Warid racked up those user numbers after introducing offers that have allowed users calls that are nearly free all day within its network, on top of other offers over the past 12 months.

Airtel (formerly Zain) followed Warid when it launched similar offers to increase its user numbers as well as keep its subscribers from jumping to the cheaper options.

The price wars have raised concern among bigger players that have been around longer, like MTN Uganda and Uganda Telecom, which were dragged into the fight for fear of losing subscribers, forcing them to slash their prices too.

Twelve months ago, the Ugandan telecom sector's average mobile call rate was 11 Ugandan shillings (US$0.004) per second, which fell to Ush5 and then to Ush3 per second. Orange Uganda, Airtel and Warid had promised to keep their rates at three shillings per second, but should UCC put the price ceiling above these prices, they will have no alternative but to change them.

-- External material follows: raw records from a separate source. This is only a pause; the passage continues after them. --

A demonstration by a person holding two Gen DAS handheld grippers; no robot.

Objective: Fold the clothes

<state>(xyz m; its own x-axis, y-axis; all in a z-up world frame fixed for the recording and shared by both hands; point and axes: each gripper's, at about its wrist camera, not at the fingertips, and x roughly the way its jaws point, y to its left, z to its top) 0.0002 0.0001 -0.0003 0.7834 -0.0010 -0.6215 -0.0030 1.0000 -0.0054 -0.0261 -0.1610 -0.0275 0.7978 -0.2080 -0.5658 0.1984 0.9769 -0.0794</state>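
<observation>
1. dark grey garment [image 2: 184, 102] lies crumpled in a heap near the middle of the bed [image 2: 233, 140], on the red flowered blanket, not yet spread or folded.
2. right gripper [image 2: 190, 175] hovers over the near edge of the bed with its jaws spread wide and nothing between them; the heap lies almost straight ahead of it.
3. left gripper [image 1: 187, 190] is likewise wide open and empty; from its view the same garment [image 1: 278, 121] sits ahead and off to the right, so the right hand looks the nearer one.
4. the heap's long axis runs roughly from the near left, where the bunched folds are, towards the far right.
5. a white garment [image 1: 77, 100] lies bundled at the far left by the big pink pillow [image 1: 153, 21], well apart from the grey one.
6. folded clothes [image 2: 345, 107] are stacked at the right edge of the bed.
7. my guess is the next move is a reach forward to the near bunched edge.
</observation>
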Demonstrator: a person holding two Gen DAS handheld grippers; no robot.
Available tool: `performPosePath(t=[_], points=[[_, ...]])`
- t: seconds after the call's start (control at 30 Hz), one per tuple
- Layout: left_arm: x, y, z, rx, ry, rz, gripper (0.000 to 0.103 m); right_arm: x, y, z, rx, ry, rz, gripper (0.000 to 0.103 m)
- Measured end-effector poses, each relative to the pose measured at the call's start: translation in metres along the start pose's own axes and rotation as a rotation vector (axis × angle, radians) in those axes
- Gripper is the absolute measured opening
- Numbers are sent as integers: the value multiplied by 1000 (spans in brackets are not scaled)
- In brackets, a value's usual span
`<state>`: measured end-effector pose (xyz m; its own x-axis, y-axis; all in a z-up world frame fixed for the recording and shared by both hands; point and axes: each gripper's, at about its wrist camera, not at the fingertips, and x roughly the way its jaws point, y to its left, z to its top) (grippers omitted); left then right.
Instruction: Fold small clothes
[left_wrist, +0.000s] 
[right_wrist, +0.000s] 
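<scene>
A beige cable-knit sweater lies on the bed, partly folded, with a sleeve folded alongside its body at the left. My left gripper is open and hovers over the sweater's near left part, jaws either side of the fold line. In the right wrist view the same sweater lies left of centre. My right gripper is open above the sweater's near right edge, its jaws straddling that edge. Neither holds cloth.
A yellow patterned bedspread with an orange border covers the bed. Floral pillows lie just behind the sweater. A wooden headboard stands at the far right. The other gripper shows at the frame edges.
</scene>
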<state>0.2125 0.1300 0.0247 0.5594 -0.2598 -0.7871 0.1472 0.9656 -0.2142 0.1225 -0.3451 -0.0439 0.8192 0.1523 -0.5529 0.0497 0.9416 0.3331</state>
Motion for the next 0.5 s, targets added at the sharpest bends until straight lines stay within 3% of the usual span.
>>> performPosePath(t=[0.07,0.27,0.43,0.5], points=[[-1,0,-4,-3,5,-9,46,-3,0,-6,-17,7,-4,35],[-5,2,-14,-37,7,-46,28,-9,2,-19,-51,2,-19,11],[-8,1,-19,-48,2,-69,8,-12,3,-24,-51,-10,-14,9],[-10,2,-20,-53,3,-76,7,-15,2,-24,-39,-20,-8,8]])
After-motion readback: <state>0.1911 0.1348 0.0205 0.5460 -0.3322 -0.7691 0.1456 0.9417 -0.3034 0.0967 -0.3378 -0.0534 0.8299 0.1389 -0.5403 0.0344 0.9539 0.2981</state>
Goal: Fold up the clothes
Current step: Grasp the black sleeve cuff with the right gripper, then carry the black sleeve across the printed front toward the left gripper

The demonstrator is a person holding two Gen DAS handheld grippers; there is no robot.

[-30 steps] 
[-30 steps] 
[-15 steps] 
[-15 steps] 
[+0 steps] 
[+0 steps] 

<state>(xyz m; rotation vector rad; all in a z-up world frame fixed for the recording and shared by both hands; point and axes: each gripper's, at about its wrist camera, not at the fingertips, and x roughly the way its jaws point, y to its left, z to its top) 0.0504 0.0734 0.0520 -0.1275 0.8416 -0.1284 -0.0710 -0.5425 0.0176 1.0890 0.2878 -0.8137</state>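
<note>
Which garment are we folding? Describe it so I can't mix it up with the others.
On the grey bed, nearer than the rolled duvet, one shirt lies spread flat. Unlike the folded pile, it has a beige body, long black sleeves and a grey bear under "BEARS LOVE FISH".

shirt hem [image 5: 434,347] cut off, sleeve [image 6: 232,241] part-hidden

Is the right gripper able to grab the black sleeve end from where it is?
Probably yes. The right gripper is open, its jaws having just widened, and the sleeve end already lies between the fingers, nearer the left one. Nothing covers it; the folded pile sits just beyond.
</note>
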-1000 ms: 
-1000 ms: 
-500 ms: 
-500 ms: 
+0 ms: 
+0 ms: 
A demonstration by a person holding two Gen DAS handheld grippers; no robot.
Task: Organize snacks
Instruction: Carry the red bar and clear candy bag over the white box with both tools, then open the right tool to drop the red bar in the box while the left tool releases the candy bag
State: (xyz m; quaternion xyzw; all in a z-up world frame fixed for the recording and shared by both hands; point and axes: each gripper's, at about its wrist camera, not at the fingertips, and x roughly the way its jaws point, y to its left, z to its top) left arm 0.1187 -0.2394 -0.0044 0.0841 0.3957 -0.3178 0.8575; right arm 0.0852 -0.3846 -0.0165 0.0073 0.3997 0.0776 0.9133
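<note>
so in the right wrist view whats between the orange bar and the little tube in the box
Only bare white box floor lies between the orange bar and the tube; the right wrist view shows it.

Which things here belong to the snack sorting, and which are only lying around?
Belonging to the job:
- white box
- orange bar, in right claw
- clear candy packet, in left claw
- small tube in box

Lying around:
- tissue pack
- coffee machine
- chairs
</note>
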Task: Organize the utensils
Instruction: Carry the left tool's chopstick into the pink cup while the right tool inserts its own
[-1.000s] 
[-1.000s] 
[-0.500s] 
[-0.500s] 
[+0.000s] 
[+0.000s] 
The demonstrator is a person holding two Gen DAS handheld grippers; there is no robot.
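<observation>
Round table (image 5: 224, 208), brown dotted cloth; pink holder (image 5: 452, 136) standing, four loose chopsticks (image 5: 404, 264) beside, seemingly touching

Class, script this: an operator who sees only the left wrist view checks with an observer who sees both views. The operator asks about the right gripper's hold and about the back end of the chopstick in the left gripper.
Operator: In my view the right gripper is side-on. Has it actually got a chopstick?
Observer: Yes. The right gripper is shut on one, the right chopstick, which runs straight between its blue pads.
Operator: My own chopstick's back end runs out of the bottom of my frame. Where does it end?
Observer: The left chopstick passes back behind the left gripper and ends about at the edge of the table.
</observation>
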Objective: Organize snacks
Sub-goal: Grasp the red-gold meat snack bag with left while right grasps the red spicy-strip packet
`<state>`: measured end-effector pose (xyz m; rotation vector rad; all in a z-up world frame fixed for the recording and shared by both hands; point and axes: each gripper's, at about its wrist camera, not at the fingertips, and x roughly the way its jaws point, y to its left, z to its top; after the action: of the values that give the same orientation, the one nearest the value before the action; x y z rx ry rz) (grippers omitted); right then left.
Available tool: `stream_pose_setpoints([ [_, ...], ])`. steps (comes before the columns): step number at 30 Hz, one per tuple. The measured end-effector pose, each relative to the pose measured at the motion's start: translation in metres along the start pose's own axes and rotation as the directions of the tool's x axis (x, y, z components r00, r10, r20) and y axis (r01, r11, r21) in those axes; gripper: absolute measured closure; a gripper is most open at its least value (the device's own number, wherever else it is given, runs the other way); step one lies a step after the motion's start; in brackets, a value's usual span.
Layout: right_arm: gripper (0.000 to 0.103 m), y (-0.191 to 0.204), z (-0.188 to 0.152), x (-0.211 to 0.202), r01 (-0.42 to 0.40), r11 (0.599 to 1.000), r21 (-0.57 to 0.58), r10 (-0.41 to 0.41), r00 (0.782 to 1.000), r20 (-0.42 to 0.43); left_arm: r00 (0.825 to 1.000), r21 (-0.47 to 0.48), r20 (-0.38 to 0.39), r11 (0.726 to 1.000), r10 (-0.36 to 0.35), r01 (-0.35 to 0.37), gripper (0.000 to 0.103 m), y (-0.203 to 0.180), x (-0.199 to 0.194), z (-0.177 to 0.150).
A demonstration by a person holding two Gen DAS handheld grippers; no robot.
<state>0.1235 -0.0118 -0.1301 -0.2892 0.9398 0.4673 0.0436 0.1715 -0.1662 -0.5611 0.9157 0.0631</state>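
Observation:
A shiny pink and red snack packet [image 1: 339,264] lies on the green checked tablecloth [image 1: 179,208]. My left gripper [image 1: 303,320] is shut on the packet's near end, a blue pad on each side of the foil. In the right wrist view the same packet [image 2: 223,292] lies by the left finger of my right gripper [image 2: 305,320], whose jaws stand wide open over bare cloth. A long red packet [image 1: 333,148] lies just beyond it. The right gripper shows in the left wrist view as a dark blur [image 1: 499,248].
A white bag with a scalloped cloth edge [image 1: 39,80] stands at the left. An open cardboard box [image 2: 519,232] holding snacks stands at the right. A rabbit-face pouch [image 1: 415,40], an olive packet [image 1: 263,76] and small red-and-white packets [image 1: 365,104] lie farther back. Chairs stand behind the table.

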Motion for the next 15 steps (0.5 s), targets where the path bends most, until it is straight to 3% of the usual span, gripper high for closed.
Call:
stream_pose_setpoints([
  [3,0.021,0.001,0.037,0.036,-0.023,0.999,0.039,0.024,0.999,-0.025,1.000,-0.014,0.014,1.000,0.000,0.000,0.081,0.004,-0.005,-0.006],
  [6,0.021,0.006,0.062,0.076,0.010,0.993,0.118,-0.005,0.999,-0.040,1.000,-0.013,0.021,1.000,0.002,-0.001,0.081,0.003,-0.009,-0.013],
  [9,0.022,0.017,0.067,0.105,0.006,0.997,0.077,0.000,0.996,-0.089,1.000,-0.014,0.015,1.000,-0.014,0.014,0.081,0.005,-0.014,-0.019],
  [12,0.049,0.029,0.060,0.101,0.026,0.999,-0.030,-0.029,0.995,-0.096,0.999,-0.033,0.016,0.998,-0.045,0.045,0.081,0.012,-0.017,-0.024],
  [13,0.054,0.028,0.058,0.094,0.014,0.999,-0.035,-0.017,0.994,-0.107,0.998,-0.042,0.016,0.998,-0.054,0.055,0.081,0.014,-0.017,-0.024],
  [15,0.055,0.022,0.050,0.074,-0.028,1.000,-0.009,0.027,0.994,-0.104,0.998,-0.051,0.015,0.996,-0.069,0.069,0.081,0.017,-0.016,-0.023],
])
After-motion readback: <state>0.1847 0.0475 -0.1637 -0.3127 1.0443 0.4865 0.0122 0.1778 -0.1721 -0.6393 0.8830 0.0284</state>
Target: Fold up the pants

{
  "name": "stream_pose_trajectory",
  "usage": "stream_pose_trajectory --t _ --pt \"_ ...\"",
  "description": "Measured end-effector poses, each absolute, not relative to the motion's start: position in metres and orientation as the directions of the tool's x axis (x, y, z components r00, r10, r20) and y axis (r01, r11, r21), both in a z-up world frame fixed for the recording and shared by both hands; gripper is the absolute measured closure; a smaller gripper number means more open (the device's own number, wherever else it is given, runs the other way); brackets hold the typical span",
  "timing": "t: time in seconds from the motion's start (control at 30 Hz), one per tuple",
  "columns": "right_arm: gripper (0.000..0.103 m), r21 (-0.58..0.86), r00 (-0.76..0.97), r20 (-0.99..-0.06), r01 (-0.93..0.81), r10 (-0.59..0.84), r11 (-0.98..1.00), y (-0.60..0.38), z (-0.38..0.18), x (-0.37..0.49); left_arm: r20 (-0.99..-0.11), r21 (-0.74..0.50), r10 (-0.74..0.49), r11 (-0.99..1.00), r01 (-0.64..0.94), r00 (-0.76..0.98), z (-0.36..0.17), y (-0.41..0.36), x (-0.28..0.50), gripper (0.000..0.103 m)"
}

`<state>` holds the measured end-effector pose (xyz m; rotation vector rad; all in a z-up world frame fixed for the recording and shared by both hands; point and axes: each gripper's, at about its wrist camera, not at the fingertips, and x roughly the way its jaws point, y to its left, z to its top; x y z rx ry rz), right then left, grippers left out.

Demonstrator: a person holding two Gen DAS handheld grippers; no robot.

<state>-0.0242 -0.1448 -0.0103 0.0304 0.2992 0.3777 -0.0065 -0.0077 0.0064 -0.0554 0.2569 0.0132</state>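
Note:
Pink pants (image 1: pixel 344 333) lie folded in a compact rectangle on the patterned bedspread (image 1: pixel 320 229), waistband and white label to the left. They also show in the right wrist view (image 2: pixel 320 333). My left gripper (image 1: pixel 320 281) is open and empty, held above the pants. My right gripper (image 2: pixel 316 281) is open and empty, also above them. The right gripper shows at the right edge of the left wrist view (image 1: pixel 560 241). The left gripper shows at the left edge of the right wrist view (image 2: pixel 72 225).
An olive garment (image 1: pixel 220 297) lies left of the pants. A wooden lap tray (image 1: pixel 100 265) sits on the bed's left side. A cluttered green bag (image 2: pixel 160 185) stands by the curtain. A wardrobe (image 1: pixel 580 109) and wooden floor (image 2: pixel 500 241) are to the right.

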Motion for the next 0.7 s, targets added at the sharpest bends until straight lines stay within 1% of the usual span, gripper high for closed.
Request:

Warid Telecom recently lowered the rate even further, to Ush1 per second from 6 a.m. to 6 p.m. For short message service (SMS) services, Airtel is offering unlimited text messages to its subscribers for Ush200 per day within its network.

While the reduced telecom prices, last year and over the past few years, have resulted in a reduction in general price inflation because of the importance of communication services, operators have suffered a revenue decline as users who owned a single mobile phone were forced to hold two and spread their expenditure on telecom services among the operators. Phone users today spread their expenditure on phone calls to avoid the high tariffs that are charged on calls across networks they are not subscribed to.

"When inflation declined significantly in October 2010, it was because of airtime," a report by the Uganda Bureau of Statistics said. "When you make a shift or a jump, you reduce inflation because the income that would have been spent on airtime is saved."

A price war similar to the one in Uganda has been raging in the Kenyan market, where Airtel has been out to erode Safaricom's dominance in voice. Kenyan regulators are yet to propose anything resembling minimum tariffs. But with the telecom market in Uganda headed for price controls, the rest of the region will be looking to see whether the regulator's hand improves the players' margins.